Exercise guide
Seated Side Bend Stretch On A Chair
- Beginner
- Isolation
- Timed hold
- Waist
This seated stretch targets the obliques and latissimus dorsi to improve lateral spinal mobility and relieve tension in the side body. It is an excellent movement for desk-bound individuals to counteract the stiffness caused by prolonged sitting.
Reviewed by the Crucible team · Updated June 2026
Muscles worked
Setup
- Sit upright on a stable chair with your feet flat on the floor, hip-width apart.
- Engage your core and maintain a tall, neutral spine.
- Grip the side of the chair seat with your right hand for stability.
How to do it
- Inhale and reach your left arm straight up toward the ceiling, palm facing inward.
- Exhale as you lean your torso to the right, reaching your left arm over your head in a long arc.

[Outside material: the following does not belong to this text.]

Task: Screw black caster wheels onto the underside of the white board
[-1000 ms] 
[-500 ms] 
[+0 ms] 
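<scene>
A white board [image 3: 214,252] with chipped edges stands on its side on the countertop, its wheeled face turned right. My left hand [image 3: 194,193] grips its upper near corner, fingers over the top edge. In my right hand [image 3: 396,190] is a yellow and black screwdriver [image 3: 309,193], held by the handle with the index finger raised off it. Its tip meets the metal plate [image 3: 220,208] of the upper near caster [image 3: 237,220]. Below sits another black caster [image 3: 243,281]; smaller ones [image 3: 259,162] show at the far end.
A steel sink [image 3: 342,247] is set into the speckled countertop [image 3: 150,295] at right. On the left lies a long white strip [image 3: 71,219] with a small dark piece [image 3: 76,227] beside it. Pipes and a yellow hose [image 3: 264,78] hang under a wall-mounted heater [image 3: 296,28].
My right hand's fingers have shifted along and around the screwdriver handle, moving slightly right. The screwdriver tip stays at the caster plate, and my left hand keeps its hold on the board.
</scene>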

- Hold the stretch for 20-30 seconds, breathing deeply into your left rib cage.
- Inhale to return to the center and repeat the sequence on the opposite side.
Form checklist
- Keep both sit bones firmly pressed into the chair throughout the movement.
- Ensure your shoulders remain stacked and do not rotate forward or backward.
- Keep your neck neutral by looking straight ahead or slightly up toward your raised arm.
- Avoid shrugging the reaching shoulder toward your ear.
Pro tips
- Focus on 'reaching up' before 'reaching over' to maximize the space between your ribs and pelvis.
- Use your breath to expand the intercostal muscles by inhaling deeply into the side being stretched.
Make it harder
- Hold a light dumbbell in the reaching hand to add a gentle weighted pull to the stretch.
- Cross the leg of the side being stretched over the opposite knee to increase the stretch through the lateral hip.
Frequently asked
- What muscles does the seated side bend stretch on a chair work?
- The seated side bend stretch on a chair primarily targets the lats and obliques, and also works the erector spinae as secondary muscles.
- What equipment do you need for the seated side bend stretch on a chair?
- The seated side bend stretch on a chair requires no equipment — just your body weight.
- Is the seated side bend stretch on a chair good for beginners?
- Yes. The seated side bend stretch on a chair is a beginner-friendly movement and a strong foundation to build on.